Weil der Armadacup ein internationaler Wettkampf ist, sei der Aufwand hoch. Helfer gebe es zwar immer genug, und auch die Finanzen seien kein Problem. Aber es fand sich niemand, der sich zutraute und bereit war, diesen Rudergrossanlass in seiner jetzigen Form als OK-Präsident zu organisieren.

Gedanken zur Zukunft

Von Burg hat viele Personen angesprochen, ob sie nicht seine Nachfolge oder mindestens das Amt des Sponsorenchefs übernehmen möchten. Aber alle haben abgewinkt. Inzwischen hat der Verein eine neue Führung, die sich Gedanken über die Zukunft des Cups gemacht hat. Aber eine Analyse habe ergeben, dass der Anlass in heutiger Form, mit hochkarätiger internationaler Beteiligung, 2019 kaum mehr möglich sein werde.

Der Armadacup mit Massenstart gilt in der Szene als «Engadiner» der Ruderer. Er habe seinen Ursprung auch beim grossen Langlaufevent im Engadin, blickt Thomas von Burg zurück. Marc Furrer, der Initiator des Armadacups, habe mit einigen Kollegen jeweils den Skimarathon absolviert und einmal darüber diskutiert, ob ein ähnlicher Anlass auch im Rudern möglich wäre.

Bild: Nicole Philipp

«Die Spitzenruderer kommen immer wieder gern und lieben dieses Rennen.»Thomas von BurgOK-Präsident Armadacup

Sie machten auf dem Wohlensee einen Test: Ja, es ist möglich. So fand Ende Oktober 1987 das erste Rennen über die rund neu Kilometer statt. Sieger war der Deutsche Peter-Michael Kolbe, seines Zeichens mehrfacher Weltmeister im Skiff.

Die Tücken der Strecke

Peter-Michael Kolbe sei der Einzige, der einmal ein Startgeld erhalten habe, sagt Thomas von Burg. Seither starten die Ruderstars ohne Antrittsgage auf dem Wohlensee. Die Organisatoren übernehmen Unterkunft, Verpflegung und Reisespesen.

Ein Bootsbauer stellt für die Cracks Material zur Verfügung. Und es gibt ein Preisgeld: Der Sieger erhält 1500 Franken. «Die Spitzenruderer kommen immer wieder gern und lieben dieses Rennen», sagt der OK-Präsident. Der Termin im Oktober liege günstig am Ende der Saison. Zudem habe es lange kaum ähnliche Wettkämpfe gegeben.

Heute finden solche Regatten etwa in Turin, Boston oder Neuseeland statt. Letztere wird von Mahé Drysdale organisiert. Der zweifache Olympiasieger und mehrfache Weltmeister war Dauergast am Wohlensee.

Der Armadacup ist für die Teilnehmenden eine grosse Herausforderung. Der Massenstart mit 250 Ruderern, keine Bahnen, viele Kurven, Untiefen und Seegras oder Algen haben ihre Tücken. Speziell sei auch, so von Burg, dass sich Profis, Frauen und Hobbyruderer im gleichen Wettkampf messen und ihre Zeiten direkt vergleichen könnten.

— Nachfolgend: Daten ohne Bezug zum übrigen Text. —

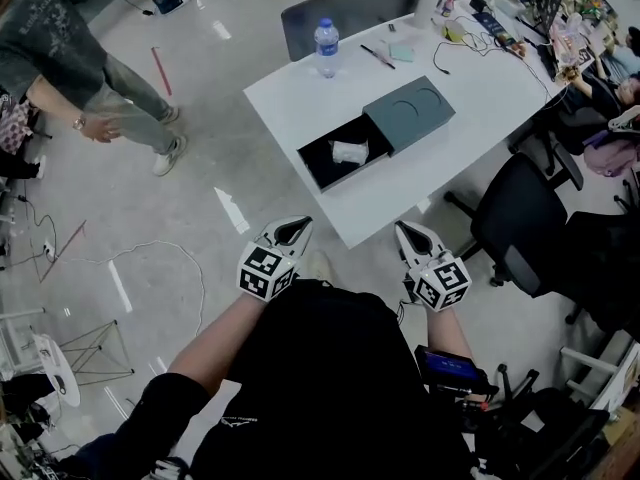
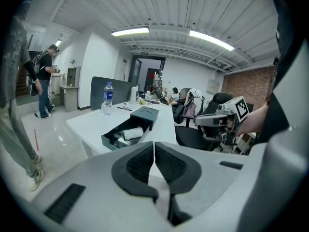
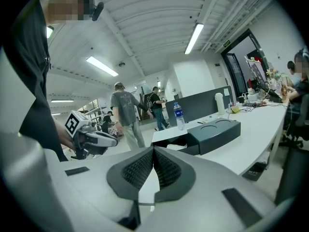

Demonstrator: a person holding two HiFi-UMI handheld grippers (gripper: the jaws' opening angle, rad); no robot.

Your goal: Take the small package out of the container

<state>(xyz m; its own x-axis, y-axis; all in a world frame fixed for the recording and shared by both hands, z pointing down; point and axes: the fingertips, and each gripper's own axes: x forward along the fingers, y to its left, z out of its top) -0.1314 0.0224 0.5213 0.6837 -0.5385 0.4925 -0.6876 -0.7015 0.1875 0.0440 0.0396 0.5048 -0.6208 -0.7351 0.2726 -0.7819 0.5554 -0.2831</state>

Man habe mal diskutiert, die Frauen in einem eigenen Feld starten zu lassen, aber: «Sie wollen sich direkt mit den Männern messen.» Die Teilnehmenden absolvieren die Strecke zweimal. Denn die Boote müssen beim Bootshaus des Rowing Club Bern in der Eymatt gewassert werden. Der Weg zum Start beim Stauwehr Mühleberg erfolgt rudernd.

Seegras ist gemäht

Für das Rennen am Samstag ist alles bereit. Die Strecke befinde sich in einem sehr guten Zustand, schreiben die Organisatoren. Es habe kaum Schwemmholz und nur noch wenig Algenwuchs. Die BKW hat das Seegras im Wohlensee in den letzten Wochen gemäht. Einem attraktiven und hochkarätig besetzten Armadacup steht damit nichts mehr im Weg.

Mit den Brüderpaaren Valent und Martin Sinkovic – die Kroaten gelten derzeit als weltbeste Ruderer – und den Iren Paul und Gary O’Donovan haben sich wieder aktuelle und ehemalige Medaillengewinner an Weltmeisterschaften und Olympischen Spielen angemeldet.